Transmembrane rate of transport of migrating components through the polymeric continuous phase is commonly referred to as flux and is driven primarily by molecular solution/diffusion mechanisms. Preferably, the polymer is selectively gas permeable to the components, meaning that the gases to be separated from each other permeate the membrane at different rates. That is, a highly permeable gas will travel a distance through the continuous phase faster than will a less permeable gas. The selectivity of a gas permeable polymer is the ratio of the permeabilities of the individual component gases, e.g. Permeability of component A to permeability of component B. Hence, the greater the difference between transmembrane fluxes of individual components, the larger will be the component pair selectivity of a particular polymeric membrane.


With regard to the present process, the permeate stream that is obtained will generally contain from about 40% to about 90% hydrogen with the remaining part of the permeate stream comprising the other components contained in the carbon dioxide non-condensable stream (5). Accordingly, a “hydrogen rich” permeate stream will generally contain greater than or equal to 40% hydrogen, preferably up to or greater than 90% hydrogen. In an alternative embodiment of the present process, the carbon dioxide non-condensable stream (5) can be treated in the hydrogen selective membrane separation unit (7) at low pressure in order to increase the recovery of hydrogen. As used herein with regard to the carbon dioxide non-condensable stream (5), the phrase “low pressure” refers to a pressure that is equal to or less than 10 bar, preferably from about equal to or less than 1 bar absolute to less than 10 bar. Note that when the carbon dioxide non-condensable stream (5) is permeated at low pressure, the carbon dioxide non-condensable stream (5) pressure is reduced (as it will be at high to medium pressure) by any method known in the art such as one or more valves, a turbine, etc. (not shown). In a still further embodiment, the hydrogen rich permeate stream (8) is permeated at the same pressure as the feed gas (15) of the process unit (0).

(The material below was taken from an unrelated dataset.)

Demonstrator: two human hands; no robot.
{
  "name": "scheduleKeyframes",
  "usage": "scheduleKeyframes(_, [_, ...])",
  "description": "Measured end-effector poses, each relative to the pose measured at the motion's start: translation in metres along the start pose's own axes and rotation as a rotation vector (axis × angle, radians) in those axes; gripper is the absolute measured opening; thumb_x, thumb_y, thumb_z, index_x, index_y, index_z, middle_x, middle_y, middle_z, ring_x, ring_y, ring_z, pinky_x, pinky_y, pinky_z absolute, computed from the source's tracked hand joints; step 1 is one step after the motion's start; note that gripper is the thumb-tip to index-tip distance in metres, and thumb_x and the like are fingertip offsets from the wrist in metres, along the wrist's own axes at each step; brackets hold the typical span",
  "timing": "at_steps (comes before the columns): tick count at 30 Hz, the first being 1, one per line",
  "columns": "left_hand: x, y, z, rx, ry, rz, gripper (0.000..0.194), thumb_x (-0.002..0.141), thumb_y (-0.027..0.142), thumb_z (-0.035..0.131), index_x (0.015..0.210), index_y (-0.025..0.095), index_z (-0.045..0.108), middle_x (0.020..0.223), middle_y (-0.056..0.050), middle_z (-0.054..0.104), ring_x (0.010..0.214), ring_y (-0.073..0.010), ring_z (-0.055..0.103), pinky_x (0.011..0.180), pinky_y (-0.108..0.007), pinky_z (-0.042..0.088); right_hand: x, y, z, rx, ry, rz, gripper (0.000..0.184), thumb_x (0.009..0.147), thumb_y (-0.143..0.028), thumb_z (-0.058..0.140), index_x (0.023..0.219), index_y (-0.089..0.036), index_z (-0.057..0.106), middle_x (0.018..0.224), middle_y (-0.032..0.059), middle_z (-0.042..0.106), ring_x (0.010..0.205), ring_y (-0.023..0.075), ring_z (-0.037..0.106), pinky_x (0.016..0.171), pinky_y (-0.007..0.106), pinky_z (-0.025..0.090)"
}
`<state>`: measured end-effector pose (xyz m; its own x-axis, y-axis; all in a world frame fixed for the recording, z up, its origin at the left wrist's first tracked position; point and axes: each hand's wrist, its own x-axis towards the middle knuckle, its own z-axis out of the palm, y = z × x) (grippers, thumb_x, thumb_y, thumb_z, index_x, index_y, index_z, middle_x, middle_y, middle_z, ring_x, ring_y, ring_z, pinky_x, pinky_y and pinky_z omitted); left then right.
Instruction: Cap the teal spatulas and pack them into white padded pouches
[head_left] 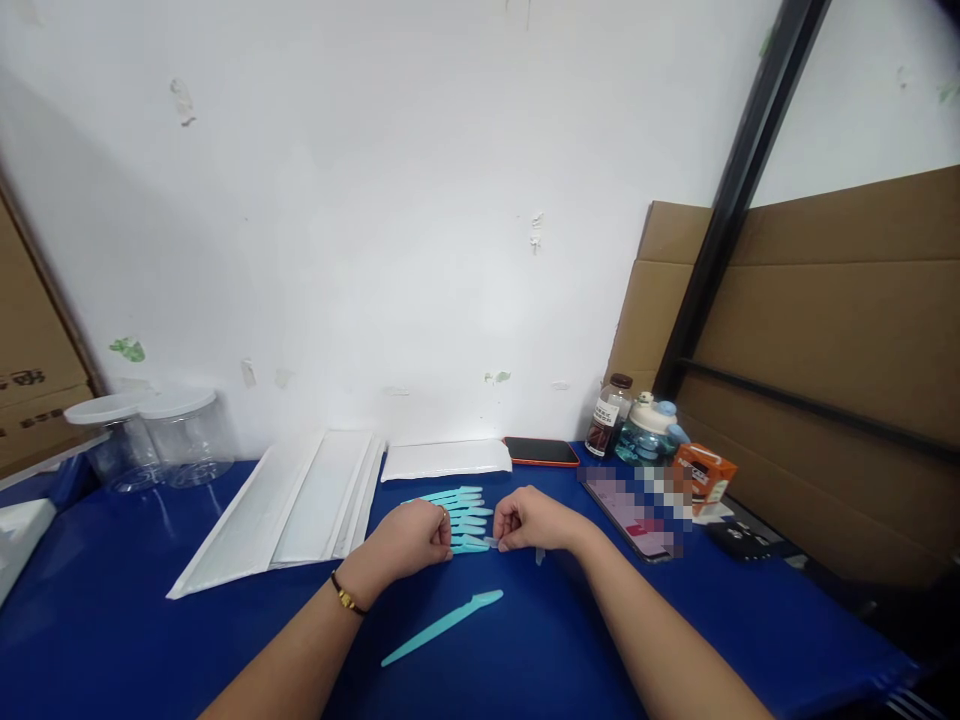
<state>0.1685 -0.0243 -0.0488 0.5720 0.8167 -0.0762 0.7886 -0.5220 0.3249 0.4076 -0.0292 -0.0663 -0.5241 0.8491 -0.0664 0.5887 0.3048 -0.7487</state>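
Several teal eyebrow razors (466,512) lie side by side in a row on the blue table. At the near end of the row, my left hand (412,540) is closed on the handle of an eyebrow razor (470,545). Facing it, my right hand (536,518) pinches a small clear piece (491,542), probably a blade cover, close to that razor's tip; whether they touch I cannot tell. A single teal razor (442,628) lies diagonally nearer to me, apart from both hands. Another small clear piece (540,556) rests below my right hand.
White padded mailers (300,500) lie left, and a white packet (446,459) and a phone (541,452) lie behind the razors. At right are another phone (630,512), a dark-capped bottle (607,415), a blue-lidded bottle (646,430) and an orange box (703,475). Clear jars (187,435) stand far left.
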Motion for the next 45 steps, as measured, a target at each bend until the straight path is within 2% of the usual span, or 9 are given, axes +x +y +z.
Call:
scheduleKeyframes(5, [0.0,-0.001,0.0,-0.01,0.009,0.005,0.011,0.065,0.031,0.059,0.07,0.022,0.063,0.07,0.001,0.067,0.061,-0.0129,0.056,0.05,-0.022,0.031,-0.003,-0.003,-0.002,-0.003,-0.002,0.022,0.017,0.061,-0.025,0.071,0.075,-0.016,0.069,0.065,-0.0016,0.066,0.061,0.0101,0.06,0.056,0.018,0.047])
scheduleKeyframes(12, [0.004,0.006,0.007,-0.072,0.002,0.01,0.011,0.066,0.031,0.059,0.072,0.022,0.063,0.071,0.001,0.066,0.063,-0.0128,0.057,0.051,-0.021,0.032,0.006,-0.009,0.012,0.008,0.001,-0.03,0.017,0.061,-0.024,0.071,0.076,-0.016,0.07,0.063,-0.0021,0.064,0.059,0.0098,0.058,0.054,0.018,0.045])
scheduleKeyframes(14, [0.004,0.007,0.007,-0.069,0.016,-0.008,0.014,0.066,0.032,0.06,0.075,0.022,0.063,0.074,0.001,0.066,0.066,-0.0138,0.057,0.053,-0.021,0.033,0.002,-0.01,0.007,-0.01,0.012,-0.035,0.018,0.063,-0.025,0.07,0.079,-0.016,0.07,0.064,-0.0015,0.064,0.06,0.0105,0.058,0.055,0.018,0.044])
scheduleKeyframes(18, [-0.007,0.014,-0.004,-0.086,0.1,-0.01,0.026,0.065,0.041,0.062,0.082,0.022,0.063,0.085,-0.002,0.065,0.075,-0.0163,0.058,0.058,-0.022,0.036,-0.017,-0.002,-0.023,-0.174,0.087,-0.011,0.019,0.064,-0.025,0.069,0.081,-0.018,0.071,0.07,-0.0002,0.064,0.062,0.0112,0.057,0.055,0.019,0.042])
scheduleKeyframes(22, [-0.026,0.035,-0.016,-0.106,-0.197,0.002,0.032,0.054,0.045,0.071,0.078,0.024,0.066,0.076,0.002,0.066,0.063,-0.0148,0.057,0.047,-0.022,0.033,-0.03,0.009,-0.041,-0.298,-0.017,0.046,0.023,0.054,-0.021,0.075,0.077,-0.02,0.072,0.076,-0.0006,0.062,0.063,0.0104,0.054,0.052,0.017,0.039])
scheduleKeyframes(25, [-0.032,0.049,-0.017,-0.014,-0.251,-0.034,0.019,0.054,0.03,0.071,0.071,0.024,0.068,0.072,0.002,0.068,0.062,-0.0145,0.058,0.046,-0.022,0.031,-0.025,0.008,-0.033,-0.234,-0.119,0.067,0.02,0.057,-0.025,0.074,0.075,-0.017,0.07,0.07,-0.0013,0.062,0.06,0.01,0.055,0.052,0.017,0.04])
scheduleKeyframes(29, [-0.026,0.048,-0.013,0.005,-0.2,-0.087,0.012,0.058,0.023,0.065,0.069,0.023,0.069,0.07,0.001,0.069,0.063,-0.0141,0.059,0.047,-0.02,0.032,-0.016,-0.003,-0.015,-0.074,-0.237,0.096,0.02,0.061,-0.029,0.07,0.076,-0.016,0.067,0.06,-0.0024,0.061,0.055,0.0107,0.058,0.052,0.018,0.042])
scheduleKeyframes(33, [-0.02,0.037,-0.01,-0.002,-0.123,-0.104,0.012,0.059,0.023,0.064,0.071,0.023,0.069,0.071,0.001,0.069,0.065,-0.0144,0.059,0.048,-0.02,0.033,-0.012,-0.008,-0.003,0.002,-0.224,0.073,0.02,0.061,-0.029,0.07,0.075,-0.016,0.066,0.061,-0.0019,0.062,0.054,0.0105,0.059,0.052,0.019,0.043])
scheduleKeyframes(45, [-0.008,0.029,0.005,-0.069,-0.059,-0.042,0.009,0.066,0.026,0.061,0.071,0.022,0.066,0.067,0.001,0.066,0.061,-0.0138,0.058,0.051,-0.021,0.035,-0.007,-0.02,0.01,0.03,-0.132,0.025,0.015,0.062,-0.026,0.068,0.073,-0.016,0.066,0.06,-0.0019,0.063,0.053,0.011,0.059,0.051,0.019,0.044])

The remaining components in the carbon dioxide lean non-condensable stream (5) form a hydrogen lean residue stream (9). As used herein with regard to the hydrogen lean residue stream (9), the phrase “hydrogen lean” refers to the residue stream having a percentage of hydrogen that is less than that in the carbon dioxide non-condensable sream (5).

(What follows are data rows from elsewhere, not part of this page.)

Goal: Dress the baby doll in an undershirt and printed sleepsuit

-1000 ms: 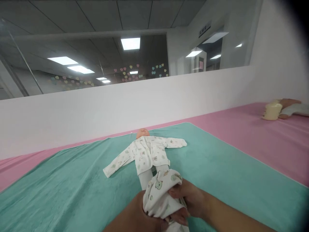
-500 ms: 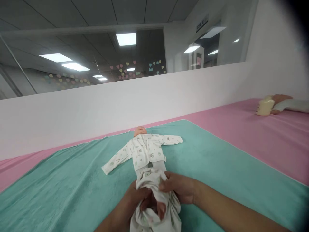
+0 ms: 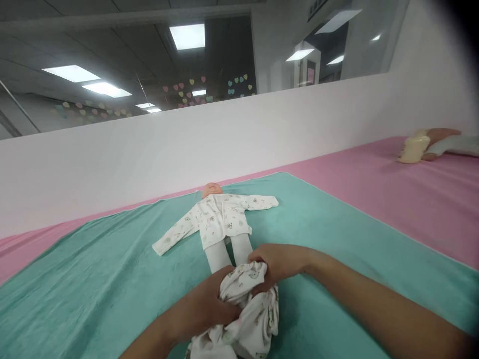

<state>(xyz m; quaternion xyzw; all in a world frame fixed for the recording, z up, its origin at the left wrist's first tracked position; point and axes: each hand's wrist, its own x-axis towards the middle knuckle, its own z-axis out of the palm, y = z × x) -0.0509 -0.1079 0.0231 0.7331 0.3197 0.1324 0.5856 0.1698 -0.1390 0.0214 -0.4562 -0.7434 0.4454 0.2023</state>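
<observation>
- Printed cotton baby cloth (image 3: pixel 247 319) sits bunched at the doll's foot end; I cannot tell if it is trousers.
- Left hand (image 3: pixel 200 309) closes around its near side, and right hand (image 3: pixel 279 263) grips its top fold; both hold narrow on the cloth.
- White legs (image 3: pixel 228 254) are uncovered above the cloth; the feet are hidden.
- Baby doll (image 3: pixel 211 190) lies on its back on a teal towel (image 3: pixel 93 299), with printed jacket (image 3: pixel 219 219) on and both arms in the sleeves.
- Farther right, on a pink sheet (image 3: pixel 374 184), I see a cream bottle (image 3: pixel 413 147) touching a hand in a pale sleeve (image 3: pixel 443 139).
</observation>
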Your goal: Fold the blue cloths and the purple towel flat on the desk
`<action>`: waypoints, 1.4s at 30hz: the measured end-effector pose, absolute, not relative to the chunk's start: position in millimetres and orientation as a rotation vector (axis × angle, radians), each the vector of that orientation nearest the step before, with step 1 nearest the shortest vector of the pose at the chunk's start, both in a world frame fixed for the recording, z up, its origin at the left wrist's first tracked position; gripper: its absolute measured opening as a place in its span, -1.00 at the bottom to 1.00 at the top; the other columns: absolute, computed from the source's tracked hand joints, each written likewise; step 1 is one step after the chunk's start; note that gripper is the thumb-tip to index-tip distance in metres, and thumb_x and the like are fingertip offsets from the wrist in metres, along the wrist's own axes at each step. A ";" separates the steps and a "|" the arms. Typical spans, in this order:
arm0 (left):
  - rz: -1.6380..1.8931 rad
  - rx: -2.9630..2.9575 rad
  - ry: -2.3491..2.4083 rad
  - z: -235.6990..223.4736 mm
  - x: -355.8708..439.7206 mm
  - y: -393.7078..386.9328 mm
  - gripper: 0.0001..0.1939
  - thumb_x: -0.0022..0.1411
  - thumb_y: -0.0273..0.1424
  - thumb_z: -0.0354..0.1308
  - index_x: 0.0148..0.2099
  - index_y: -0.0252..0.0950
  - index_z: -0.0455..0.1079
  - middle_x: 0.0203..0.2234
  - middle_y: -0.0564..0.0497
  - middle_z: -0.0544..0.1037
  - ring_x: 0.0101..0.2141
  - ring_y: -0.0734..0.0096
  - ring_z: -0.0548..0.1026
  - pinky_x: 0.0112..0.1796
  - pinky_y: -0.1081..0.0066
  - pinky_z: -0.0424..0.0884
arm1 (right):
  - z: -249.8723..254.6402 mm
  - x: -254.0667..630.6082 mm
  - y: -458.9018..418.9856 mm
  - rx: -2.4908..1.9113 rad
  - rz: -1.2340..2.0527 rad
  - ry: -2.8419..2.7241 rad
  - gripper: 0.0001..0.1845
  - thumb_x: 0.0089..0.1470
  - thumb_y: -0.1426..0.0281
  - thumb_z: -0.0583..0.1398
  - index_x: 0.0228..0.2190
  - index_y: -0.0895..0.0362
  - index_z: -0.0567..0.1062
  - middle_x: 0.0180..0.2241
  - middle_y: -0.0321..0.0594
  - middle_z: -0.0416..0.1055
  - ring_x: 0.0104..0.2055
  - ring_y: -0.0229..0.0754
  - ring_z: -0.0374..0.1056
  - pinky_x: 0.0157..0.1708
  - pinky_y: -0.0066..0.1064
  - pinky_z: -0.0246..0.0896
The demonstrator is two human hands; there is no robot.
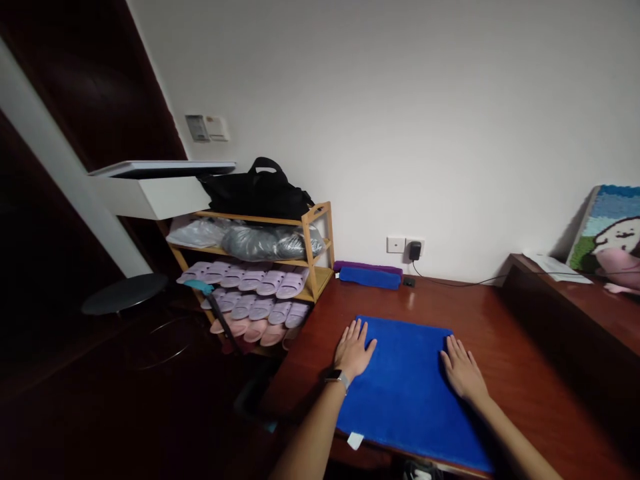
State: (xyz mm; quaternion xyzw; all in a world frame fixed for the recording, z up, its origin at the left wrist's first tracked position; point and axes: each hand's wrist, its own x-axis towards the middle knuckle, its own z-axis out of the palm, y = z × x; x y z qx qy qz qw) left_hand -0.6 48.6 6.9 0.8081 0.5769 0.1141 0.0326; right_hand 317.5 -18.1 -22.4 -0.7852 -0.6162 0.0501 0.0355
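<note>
A blue cloth (407, 393) lies spread flat on the brown wooden table (505, 360), with a white tag (355, 440) at its near left corner. My left hand (353, 350), with a watch (337, 378) on the wrist, rests flat on the cloth's left edge, fingers stretched out. On the opposite edge lies my right hand (463, 370), palm down with the fingers extended. Neither hand grips anything. At the table's back, by the wall, are a folded blue cloth (370, 277) and a purple one (375, 266) behind it.
Left of the table stands a wooden rack (315, 267) with several slippers (270, 283) and a black bag (263, 190) on top. A black adapter (415, 251) is plugged into the wall, its cord running right. A raised ledge (555, 293) borders the table's right side. A round stool (125, 295) stands far left.
</note>
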 end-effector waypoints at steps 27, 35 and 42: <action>0.334 2.507 1.627 4.2 66.7 22.1 -0.20 0.44 0.11 -0.36 0.51 -0.24 -0.05 0.45 -0.09 0.03 0.43 0.14 -0.07 0.38 0.04 -0.13 | -11.6 310.2 -34.0 -2.418 0.164 -1.892 -0.24 0.36 0.12 -0.32 0.42 0.29 -0.14 0.47 -0.19 -0.26 0.50 -0.13 -0.32 0.44 -0.18 -0.40; 0.332 2.497 1.784 8.1 10.5 22.5 -0.17 0.45 0.09 -0.30 0.48 -0.41 0.00 0.44 -0.22 0.02 0.43 0.13 -0.04 0.39 0.09 -0.10 | -21.6 315.3 -26.5 -2.466 0.211 -1.898 -0.23 0.35 0.12 -0.30 0.42 0.27 -0.15 0.47 -0.17 -0.26 0.50 -0.11 -0.31 0.44 -0.11 -0.35; 0.384 2.530 1.783 4.9 15.6 23.5 -0.19 0.45 0.09 -0.28 0.48 -0.39 0.03 0.44 -0.21 0.04 0.42 0.13 -0.02 0.38 0.06 -0.05 | -13.6 321.9 -1.0 -2.428 0.178 -1.892 -0.21 0.35 0.06 -0.27 0.42 0.27 -0.13 0.47 -0.19 -0.26 0.50 -0.13 -0.34 0.44 -0.15 -0.42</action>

The hydrogen selective membrane separation unit (7) utilized in the process of the present invention contains at least one membrane that is selective for hydrogen over the other components in the carbon dioxide lean non-condensable stream (5). Note that the target molecule, in this case hydrogen, determines how the permeate stream is used. With regard to each of the membranes utilized in the present process, each membrane has a permeate side (7.1) and a residue side (7.2). Since the membrane is selective for hydrogen, it allows for the passing of hydrogen through the membrane to the permeate side (7.1) of the membrane. While a variety of different types of membranes may be utilized in the hydrogen selective membrane separation unit (7) of the process of the present invention, the preferred membrane is a polymeric membrane that is selective for hydrogen that is selected from one or more polyamides, polyaramides, polybenzimidazoles, polybenzimidazole blends with polyimides, polyamides/imides. Hydrogen selective membranes will have a H2/CO2 selectivity given by the ratio of H2 permeance to the CO2 permeance at the operating conditions that is greater than 1.25, preferably greater than 5, more preferably greater than 8. In a preferred embodiment of the present invention, the polymeric membranes of the first hydrogen selective membrane separation unit (4) and the second hydrogen selective membrane separation unit (11) will be made of the same polymeric materials.

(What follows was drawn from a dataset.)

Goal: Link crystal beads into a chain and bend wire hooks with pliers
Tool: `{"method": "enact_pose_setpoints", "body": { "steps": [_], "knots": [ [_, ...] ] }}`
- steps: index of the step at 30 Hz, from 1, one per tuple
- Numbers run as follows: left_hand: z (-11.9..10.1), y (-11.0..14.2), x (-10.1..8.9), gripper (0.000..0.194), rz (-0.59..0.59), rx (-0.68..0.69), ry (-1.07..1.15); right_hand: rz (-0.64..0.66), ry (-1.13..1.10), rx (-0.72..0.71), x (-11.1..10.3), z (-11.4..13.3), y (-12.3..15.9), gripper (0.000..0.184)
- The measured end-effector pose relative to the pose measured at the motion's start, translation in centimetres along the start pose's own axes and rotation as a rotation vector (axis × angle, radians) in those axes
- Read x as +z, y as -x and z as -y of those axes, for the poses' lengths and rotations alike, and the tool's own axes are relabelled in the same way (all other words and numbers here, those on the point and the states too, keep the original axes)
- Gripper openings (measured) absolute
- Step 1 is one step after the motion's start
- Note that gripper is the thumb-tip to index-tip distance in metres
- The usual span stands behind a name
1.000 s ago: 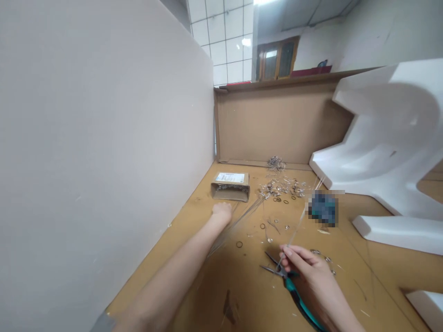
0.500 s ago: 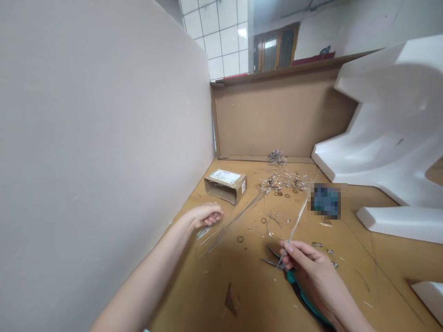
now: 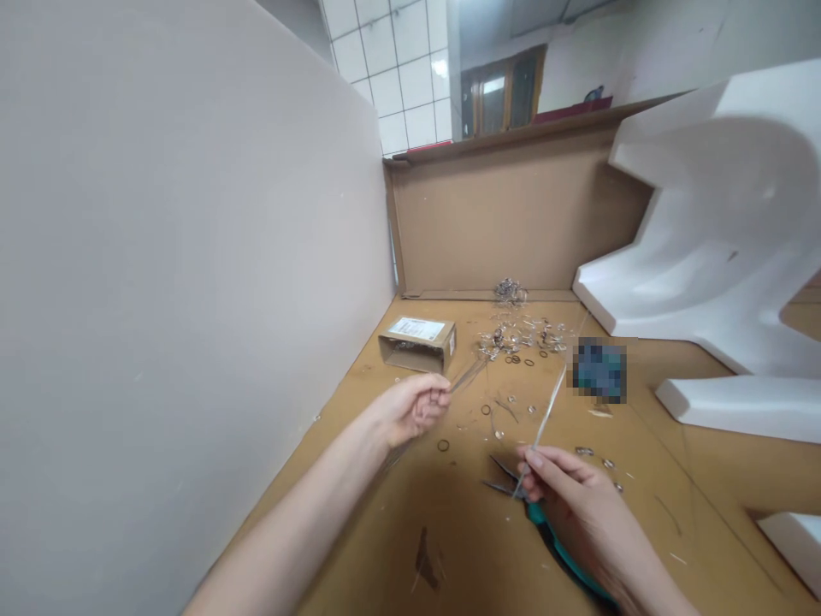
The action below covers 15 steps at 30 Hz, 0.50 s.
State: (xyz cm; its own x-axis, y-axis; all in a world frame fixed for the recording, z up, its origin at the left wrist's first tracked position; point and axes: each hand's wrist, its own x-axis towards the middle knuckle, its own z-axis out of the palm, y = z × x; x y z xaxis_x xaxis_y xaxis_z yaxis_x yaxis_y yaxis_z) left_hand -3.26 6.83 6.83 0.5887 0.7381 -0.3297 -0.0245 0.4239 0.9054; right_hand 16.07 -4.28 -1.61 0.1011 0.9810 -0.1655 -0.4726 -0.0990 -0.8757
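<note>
My right hand (image 3: 568, 492) pinches a thin silvery strand (image 3: 550, 406) between thumb and fingers, its long end pointing up and away. Teal-handled pliers (image 3: 545, 526) run along under this hand, jaws apart; whether the palm grips them is hidden. My left hand (image 3: 420, 411) is closed, fingers curled, above a bundle of thin wires (image 3: 471, 372) that passes behind it. What its fingers hold, if anything, I cannot make out. Small dark rings (image 3: 443, 445) and bits of metal lie between the hands.
A small open cardboard box (image 3: 420, 338) stands behind my left hand. Piles of small metal pieces (image 3: 510, 338) lie farther back. White foam pieces (image 3: 711, 274) stand at right, beside a blurred dark patch (image 3: 599, 368). A grey panel (image 3: 192, 257) rises at left.
My left hand has moved right and slightly up, from beside the small box to over the wire bundle. The right hand keeps its pinch on the strand. The view has shifted slightly.
</note>
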Motion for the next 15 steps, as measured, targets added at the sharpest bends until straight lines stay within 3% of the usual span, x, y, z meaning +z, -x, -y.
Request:
{"method": "enact_pose_setpoints", "body": {
  "steps": [3, 5, 9, 15],
  "knots": [
    [2.0, 2.4, 2.1, 0.019, -0.023, 0.151, -0.192, 0.002, -0.001, 0.002, 0.1, 0.2, 0.1, 0.018],
    [3.6, 3.1, 3.2, 0.022, 0.039, 0.148, -0.297, 0.0, 0.002, 0.007, 0.2, 0.3, 0.2, 0.019],
    [5.7, 2.6, 4.4, 0.024, 0.145, 0.132, -0.338, -0.005, 0.026, 0.014, 0.3, 0.5, 0.3, 0.021],
    [6.6, 1.1, 4.5, 0.028, 0.186, 0.157, -0.373, 0.041, 0.184, -0.036, 0.1, 0.4, 0.4, 0.024]
  ]
}}
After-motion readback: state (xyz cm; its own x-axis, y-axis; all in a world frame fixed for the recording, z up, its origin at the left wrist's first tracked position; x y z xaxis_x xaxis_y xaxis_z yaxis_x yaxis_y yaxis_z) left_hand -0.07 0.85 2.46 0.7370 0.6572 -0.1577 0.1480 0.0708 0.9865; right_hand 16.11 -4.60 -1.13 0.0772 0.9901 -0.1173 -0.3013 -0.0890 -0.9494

The hydrogen selective membranes of the present invention can be fabricated into any membrane form by any appropriate conventional method. For example, the hydrogen selective membranes may be cast as a sheet at the desired thickness onto a flat support layer (for flat sheet membranes), or extruded through a conventional hollow fiber spinneret (for hollow fiber membranes). Processes for preparing uniformly dense membranes or asymmetric membranes are also available and known to those skilled in the art. In addition, it is possible to prepare composite membranes by casting or extruding the membrane over a porous support of another material in either flat film or hollow fiber form. The separating layer of the composite membrane can be a dense ultra-thin or asymmetric film. In the preferred embodiment of the present process, the hydrogen selective membranes are in the form of modules comprising membranes formed as either hollow fibers or spiral wound asymmetric flat sheets.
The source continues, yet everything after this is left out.